SUPPLIED DATA Block Start

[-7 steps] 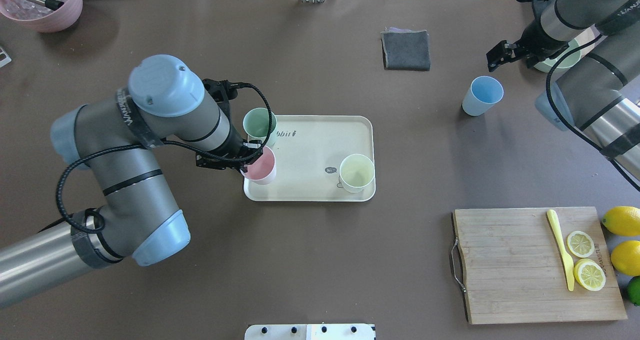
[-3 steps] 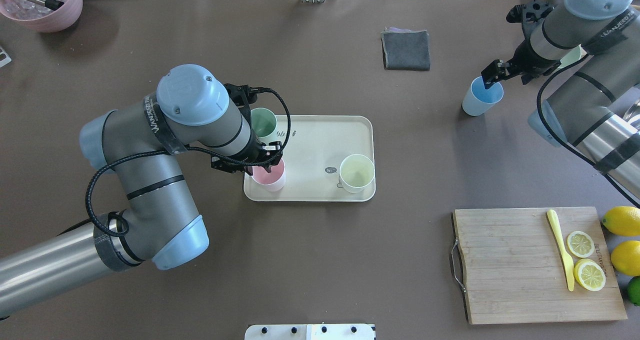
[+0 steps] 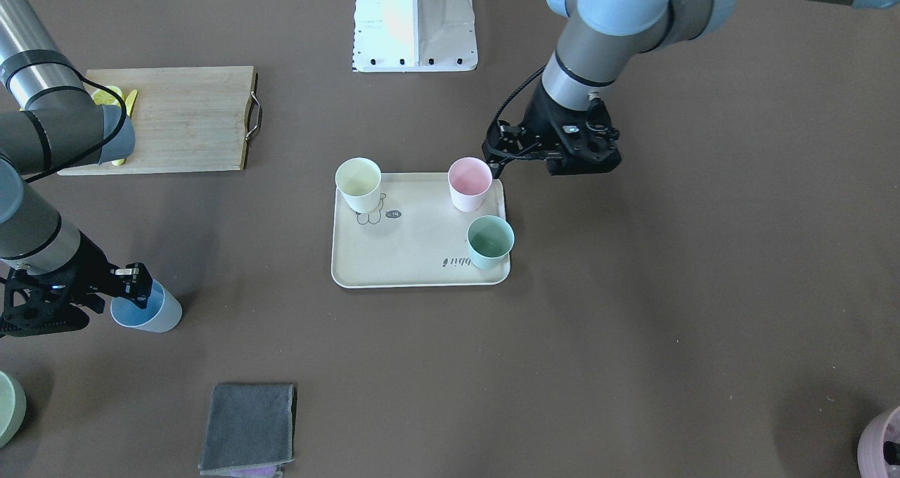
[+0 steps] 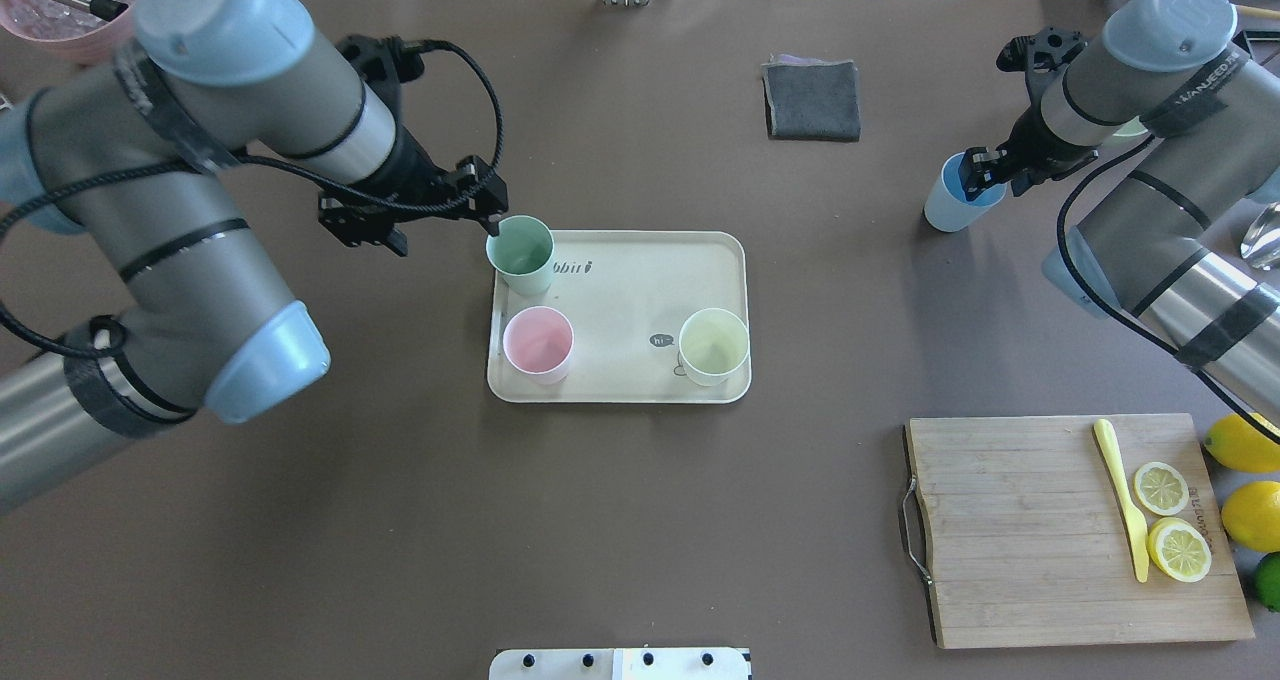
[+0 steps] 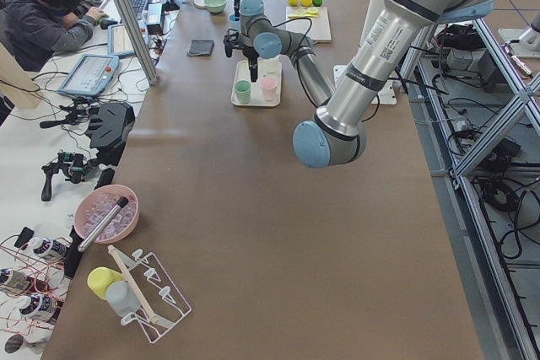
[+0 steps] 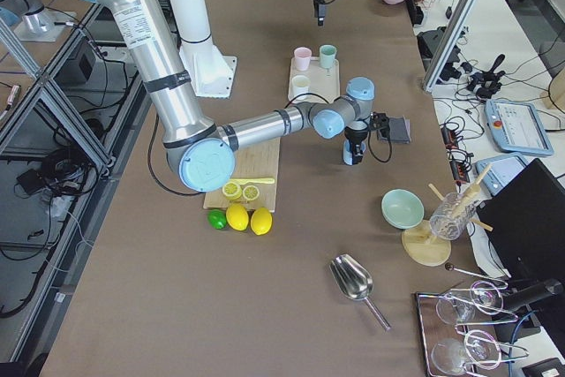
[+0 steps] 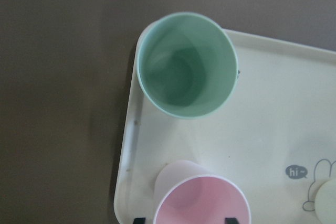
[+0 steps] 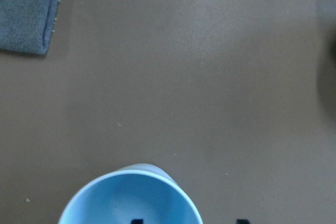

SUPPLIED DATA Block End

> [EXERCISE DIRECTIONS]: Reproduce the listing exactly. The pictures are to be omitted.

> [RESPONSE]:
[-7 steps] 
[-3 steps] 
[+0 steps] 
[+0 steps] 
[+0 steps] 
[+0 steps] 
[+0 steps] 
[+0 steps] 

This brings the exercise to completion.